§ **Activity**
Read through the data, and wherever a line holds the word "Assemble", write that line out.

Exercise data Block Start

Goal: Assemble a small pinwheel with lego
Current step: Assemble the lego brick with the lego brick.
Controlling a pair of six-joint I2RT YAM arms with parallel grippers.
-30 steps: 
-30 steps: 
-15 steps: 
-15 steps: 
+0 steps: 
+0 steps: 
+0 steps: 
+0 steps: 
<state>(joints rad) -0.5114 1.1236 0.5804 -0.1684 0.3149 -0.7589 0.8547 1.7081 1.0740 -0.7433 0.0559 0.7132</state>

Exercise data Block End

§ **Answer to the problem**
Goal: Assemble a small pinwheel with lego
Current step: Assemble the lego brick with the lego brick.

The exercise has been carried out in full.